A autoridade sanitária da Rússia formalizou o embargo sanitário sobre as carnes de três Estados do Brasil (Rio Grande do Sul, Paraná e Mato Grosso) em junho de 2011. Desabilitou também frigoríficos em outros Estados. O pior caso é o da carne suína. Ficou com só um frigorífico habilitado em todo o país, em Santa Catarina. No inicio de 2012, Moscou habilitou mais três unidades, de Goiás, Minas e Santa Catarina.

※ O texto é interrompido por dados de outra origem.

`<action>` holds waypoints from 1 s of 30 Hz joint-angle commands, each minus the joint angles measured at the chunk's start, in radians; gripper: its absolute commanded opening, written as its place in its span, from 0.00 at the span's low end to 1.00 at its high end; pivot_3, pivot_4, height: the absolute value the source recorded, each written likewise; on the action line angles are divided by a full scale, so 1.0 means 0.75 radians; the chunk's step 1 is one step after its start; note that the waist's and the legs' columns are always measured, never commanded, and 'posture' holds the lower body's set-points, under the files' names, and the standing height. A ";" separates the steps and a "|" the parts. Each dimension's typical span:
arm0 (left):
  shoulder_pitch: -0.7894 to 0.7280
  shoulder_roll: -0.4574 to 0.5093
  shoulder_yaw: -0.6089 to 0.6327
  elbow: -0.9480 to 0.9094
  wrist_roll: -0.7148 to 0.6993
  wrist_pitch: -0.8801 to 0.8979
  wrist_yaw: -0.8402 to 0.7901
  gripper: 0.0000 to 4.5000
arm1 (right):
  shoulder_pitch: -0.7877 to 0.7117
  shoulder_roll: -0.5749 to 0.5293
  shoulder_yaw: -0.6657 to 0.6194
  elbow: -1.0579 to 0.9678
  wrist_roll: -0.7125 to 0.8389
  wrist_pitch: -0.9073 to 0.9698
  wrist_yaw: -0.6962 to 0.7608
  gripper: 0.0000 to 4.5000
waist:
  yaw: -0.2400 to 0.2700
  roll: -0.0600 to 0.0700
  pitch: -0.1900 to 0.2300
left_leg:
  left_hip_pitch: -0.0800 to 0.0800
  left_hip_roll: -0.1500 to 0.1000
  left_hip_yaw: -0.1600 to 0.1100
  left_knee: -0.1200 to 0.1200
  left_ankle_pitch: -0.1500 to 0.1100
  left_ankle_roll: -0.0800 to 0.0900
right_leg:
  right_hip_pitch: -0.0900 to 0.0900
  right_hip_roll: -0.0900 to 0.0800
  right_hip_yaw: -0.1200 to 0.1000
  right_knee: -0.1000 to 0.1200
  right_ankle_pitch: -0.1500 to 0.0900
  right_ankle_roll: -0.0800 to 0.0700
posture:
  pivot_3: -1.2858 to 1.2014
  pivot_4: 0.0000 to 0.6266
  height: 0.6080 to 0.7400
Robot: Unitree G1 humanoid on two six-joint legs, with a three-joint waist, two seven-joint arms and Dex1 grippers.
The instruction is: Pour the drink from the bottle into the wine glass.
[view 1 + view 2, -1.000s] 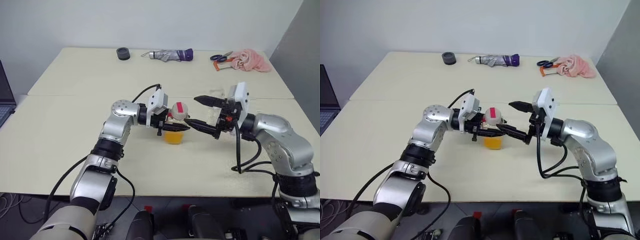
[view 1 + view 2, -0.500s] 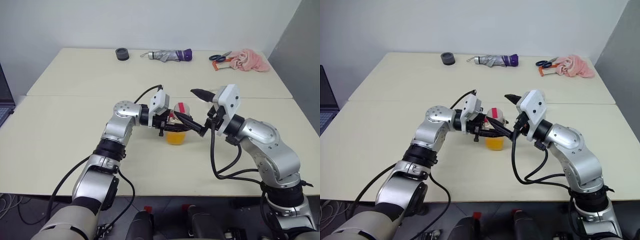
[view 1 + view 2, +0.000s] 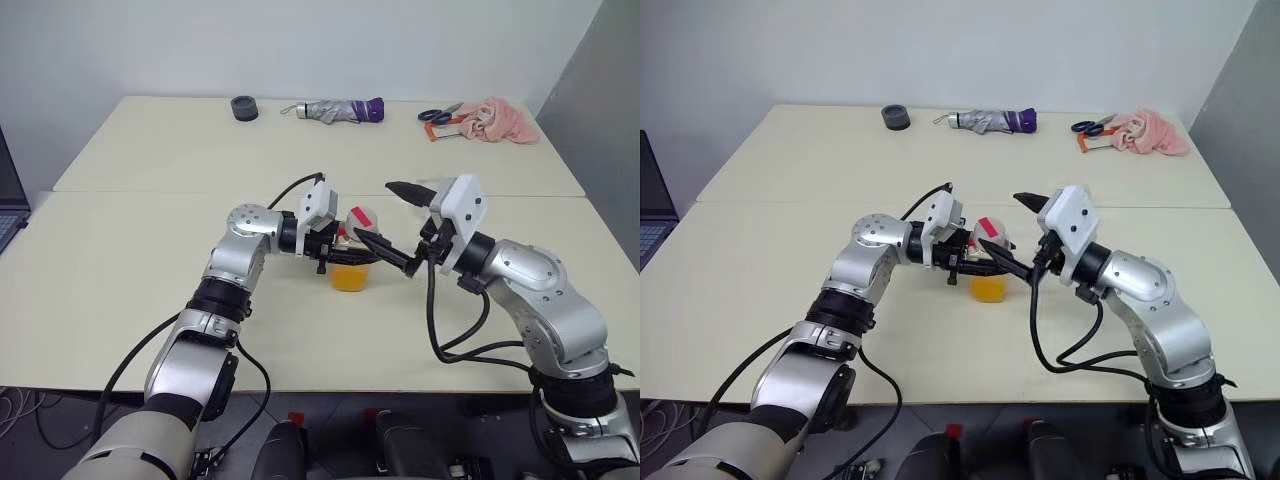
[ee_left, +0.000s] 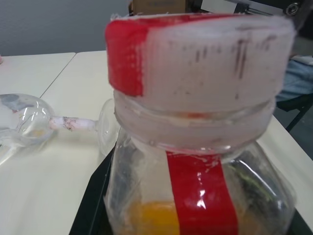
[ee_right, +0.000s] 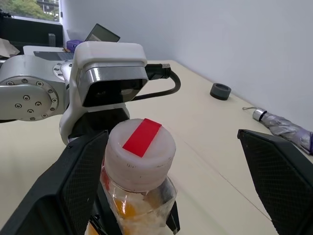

Desde junho de 2011, o Brasil fez várias tentativas de derrubar o embargo. Uma delas partiu do vice-presidente Michel Temer, que na última reunião de alto nível, em 2011, tratou do tema sem sucesso. Os russos voltaram a alegar que o Brasil não tinha apresentado toda a documentação que exigiam e que os atrasos eram enormes.
Em dezembro, pouco antes da visita de Dilma a Moscou, o Ministério da Agricultura do Brasil teria entregue toda documentação solicitada. O secretário de Defesa Agropecuária, Ênio Marques, esteve na capital russa cerca de um mês antes e voltou ao Brasil anunciando o fim do embargo, para surpresa dos russos. Na visita de Dilma, apenas evitou-se o agravamento das travas às carnes.
Na Feira Verde de Berlim, no mês passado, Marques foi acompanhado por seis veterinários para encontrar os russos. Embora prometidas, as negociações sobre o fim do embargo não ocorreram. A autoridade russa só quis tratar de informações sobre o caso de "vaca louca" no Paraná.
Em 2012, as exportações brasileiras de carne bovina para a Rússia aumentaram um pouco e somente os embarques de carne suína registraram leve queda em relação a 2011. Mas os volumes estao bem longe do nivel de 2008, ano em que o Brasil mais vendeu carnes para os russos.